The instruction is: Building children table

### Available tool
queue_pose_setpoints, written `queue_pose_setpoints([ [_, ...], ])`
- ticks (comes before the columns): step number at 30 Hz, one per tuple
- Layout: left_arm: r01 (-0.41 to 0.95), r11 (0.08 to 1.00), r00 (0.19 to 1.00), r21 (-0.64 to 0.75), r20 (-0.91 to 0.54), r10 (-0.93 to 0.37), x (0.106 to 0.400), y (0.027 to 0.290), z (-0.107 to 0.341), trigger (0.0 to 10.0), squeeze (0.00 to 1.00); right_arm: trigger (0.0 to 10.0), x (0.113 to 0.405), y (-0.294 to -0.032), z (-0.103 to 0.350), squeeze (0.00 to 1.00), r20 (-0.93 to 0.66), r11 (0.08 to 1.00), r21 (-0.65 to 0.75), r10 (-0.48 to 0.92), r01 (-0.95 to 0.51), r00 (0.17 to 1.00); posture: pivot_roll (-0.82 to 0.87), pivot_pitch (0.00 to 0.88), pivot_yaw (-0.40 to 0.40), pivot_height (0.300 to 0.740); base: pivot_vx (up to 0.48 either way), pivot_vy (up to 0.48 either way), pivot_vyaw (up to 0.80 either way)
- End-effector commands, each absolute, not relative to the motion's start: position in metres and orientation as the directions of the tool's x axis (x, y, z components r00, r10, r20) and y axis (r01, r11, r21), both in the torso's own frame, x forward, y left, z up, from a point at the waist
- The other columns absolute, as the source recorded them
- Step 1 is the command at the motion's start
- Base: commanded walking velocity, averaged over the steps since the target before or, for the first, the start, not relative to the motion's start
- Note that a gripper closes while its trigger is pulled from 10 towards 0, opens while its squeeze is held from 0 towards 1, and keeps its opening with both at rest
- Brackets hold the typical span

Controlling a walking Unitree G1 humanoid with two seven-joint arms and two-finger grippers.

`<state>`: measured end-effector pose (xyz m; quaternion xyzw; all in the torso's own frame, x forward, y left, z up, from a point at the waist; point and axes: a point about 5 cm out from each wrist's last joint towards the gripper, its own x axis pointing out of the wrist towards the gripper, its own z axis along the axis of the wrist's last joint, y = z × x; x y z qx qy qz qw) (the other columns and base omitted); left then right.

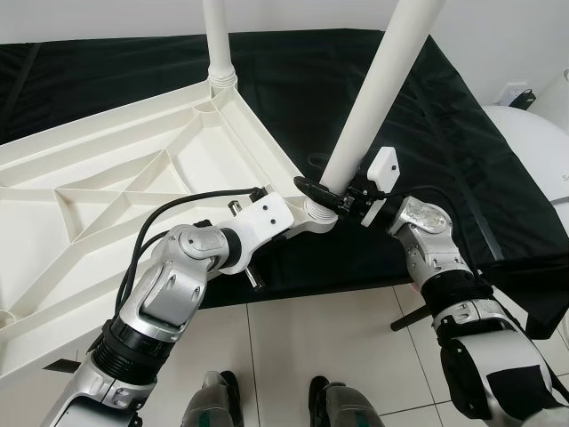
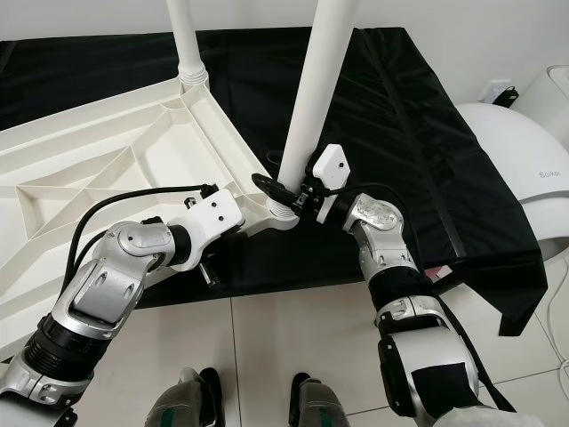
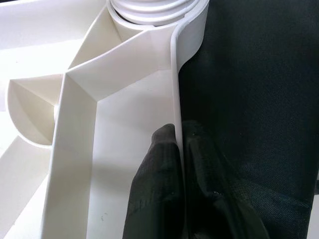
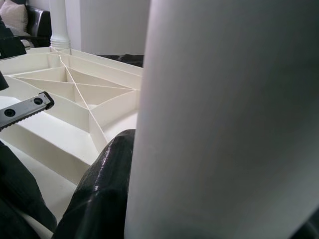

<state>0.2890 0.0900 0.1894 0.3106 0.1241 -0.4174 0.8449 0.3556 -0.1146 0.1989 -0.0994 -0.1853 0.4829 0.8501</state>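
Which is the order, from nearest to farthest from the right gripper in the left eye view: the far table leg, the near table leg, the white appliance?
1. The near table leg: the right gripper holds its base.
2. The far table leg: at the tabletop's back corner, to the left.
3. The white appliance: at the right edge.

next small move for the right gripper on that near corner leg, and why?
Probably twist the white tubular table leg further into the ribbed corner socket of the upturned white plastic tabletop. The right gripper clasps the leg just above the socket, threads seem exposed, and the left gripper pinches the tabletop's rim, bracing it.
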Motion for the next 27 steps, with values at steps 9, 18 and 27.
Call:
queue_pose_setpoints([
  [9,0.741,0.481,0.668,0.468,-0.441,-0.600,0.2878,0.0912,0.1947,10.0,0.00,10.0,0.3502,-0.1128,0.1709,0.00,0.128,0.488,-0.307,0.872,-0.817,0.473,-0.07,0.212,-0.022,0.740,0.000,0.000,0.00],
  [18,0.739,0.484,0.670,0.468,-0.439,-0.598,0.2883,0.0918,0.1956,10.0,0.00,10.0,0.3503,-0.1116,0.1709,0.00,0.129,0.498,-0.308,0.866,-0.810,0.483,-0.06,0.217,-0.022,0.740,0.000,0.000,0.00],
  [27,0.736,0.489,0.674,0.468,-0.435,-0.597,0.2892,0.0916,0.1971,10.0,0.00,10.0,0.3494,-0.1124,0.1697,0.00,0.145,0.535,-0.294,0.844,-0.792,0.516,-0.07,0.220,-0.026,0.740,0.000,0.000,0.00],
])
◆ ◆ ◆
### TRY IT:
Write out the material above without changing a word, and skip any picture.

### ANSWER TO THE EXERCISE:
The instruction is: Building children table

### Available tool
queue_pose_setpoints, written `queue_pose_setpoints([ [_, ...], ])`
- ticks (comes before the columns): step number at 30 Hz, one per tuple
- Layout: left_arm: r01 (-0.41 to 0.95), r11 (0.08 to 1.00), r00 (0.19 to 1.00), r21 (-0.64 to 0.75), r20 (-0.91 to 0.54), r10 (-0.93 to 0.37), x (0.106 to 0.400), y (0.027 to 0.290), z (-0.107 to 0.341), trigger (0.0 to 10.0), squeeze (0.00 to 1.00); right_arm: trigger (0.0 to 10.0), x (0.113 to 0.405), y (-0.294 to -0.032), z (-0.103 to 0.350), squeeze (0.00 to 1.00), r20 (-0.93 to 0.66), r11 (0.08 to 1.00), r21 (-0.65 to 0.75), r10 (-0.48 to 0.92), r01 (-0.95 to 0.51), r00 (0.17 to 1.00); posture: pivot_roll (-0.82 to 0.87), pivot_pitch (0.00 to 0.88), pivot_yaw (-0.40 to 0.40), pivot_height (0.300 to 0.740); base: pivot_vx (up to 0.48 either way), pivot_vy (up to 0.48 either way), pivot_vyaw (up to 0.80 either way)
- End-effector commands, each absolute, not relative to the motion's start: position in metres and orientation as the directions of the tool's x axis (x, y, z components r00, r10, r20) and y axis (r01, r11, r21), both in the torso's own frame, x forward, y left, z up, from a point at the waist
- The other columns absolute, as the source recorded them
- Step 1 is the command at the motion's start
- Base: commanded walking velocity, averaged over the steps since the target before or, for the first, the start, not relative to the motion's start
- Note that a gripper closes while its trigger is pulled from 10 towards 0, opens while its squeeze is held from 0 towards 1, and keeps its opening with both at rest
- Brackets hold the typical span

Controlling a walking Unitree G1 humanoid with two seven-joint arms and two-finger grippers.

`<state>`: measured end-effector pose (xyz m; quaternion xyzw; all in the torso's own frame, x forward, y left, z up, from a point at the waist; point and axes: a point about 5 cm out from each wrist's last joint towards the gripper, its own x axis pointing out of the wrist towards the gripper, its own z axis along the axis of the wrist's last joint, y = z × x; x y z qx qy qz qw) (the other columns and base omitted); left then right.


<state>0.2890 0.0900 0.1894 0.3106 0.1241 -0.4174 0.8449 0.3556 -0.1146 0.1989 -0.0994 -0.1853 0.4829 0.8501</state>
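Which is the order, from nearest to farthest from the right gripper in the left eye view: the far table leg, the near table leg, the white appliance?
1. The near table leg: the right gripper holds its base.
2. The far table leg: at the tabletop's back corner, to the left.
3. The white appliance: at the right edge.

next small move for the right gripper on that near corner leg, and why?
Probably twist the white tubular table leg further into the ribbed corner socket of the upturned white plastic tabletop. The right gripper clasps the leg just above the socket, threads seem exposed, and the left gripper pinches the tabletop's rim, bracing it.
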Motion for the next 27 steps, with values at steps 9, 18 and 27.
Call:
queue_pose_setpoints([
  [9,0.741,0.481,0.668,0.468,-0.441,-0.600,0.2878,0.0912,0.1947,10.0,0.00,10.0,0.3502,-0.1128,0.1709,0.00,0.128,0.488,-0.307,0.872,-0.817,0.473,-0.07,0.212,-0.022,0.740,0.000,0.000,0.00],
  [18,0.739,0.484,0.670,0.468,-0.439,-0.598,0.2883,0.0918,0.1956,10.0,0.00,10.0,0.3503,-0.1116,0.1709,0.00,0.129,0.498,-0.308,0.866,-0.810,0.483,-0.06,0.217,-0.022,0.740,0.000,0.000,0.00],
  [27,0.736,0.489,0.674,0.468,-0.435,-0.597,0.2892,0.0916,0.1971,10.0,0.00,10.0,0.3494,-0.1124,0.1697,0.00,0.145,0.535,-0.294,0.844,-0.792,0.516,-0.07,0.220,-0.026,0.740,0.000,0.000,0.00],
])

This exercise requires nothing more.